■ WHAT TO WORK ON
After counting the lines below that contain "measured", reply with that number alone.

■ RECORDS SHOWN

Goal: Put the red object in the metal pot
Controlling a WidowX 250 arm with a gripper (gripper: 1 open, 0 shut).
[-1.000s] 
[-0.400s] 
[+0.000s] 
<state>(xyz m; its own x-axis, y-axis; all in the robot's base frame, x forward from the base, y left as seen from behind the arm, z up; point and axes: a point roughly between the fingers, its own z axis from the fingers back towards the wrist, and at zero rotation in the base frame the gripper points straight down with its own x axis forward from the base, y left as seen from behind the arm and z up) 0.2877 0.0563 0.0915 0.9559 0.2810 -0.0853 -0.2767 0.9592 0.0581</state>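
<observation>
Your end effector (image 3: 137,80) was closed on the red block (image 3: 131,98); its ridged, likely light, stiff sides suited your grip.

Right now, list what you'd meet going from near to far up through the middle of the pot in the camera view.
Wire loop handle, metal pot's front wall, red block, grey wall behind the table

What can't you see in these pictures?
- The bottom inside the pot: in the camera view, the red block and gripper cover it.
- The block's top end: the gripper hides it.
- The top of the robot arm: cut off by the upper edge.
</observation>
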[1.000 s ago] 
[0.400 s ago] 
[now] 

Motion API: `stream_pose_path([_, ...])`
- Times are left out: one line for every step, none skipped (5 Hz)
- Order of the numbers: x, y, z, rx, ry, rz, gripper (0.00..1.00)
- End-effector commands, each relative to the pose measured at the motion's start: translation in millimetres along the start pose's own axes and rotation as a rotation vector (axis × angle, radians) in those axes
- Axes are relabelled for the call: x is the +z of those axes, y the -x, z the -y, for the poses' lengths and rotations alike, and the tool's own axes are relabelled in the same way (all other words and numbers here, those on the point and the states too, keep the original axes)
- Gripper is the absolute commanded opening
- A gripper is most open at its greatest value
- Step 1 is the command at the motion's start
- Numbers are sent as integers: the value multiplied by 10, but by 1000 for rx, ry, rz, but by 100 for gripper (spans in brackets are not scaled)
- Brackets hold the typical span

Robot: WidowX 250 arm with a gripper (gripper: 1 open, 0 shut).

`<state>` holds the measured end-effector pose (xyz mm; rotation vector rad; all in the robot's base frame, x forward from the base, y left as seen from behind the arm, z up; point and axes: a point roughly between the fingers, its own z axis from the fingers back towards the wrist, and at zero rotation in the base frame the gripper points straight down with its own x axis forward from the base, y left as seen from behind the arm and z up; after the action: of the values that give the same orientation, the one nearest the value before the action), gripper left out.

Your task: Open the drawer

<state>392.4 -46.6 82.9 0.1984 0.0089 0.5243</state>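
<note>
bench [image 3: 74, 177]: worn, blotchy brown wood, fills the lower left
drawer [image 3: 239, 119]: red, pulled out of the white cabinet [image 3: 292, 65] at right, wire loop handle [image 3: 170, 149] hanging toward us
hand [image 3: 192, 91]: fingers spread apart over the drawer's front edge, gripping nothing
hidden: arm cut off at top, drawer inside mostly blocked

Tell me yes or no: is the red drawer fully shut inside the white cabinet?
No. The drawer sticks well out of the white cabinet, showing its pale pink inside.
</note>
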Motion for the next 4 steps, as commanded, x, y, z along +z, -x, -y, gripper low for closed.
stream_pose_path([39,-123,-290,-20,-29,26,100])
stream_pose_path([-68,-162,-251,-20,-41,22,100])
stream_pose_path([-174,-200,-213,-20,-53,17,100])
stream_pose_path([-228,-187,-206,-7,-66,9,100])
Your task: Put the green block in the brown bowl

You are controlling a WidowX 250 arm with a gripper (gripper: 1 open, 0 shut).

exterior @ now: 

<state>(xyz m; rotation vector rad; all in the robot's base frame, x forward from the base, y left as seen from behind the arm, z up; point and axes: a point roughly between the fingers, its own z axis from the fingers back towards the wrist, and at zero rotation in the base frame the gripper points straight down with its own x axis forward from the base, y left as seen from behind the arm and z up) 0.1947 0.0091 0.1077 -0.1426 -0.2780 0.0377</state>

■ WRITTEN SOLUTION
2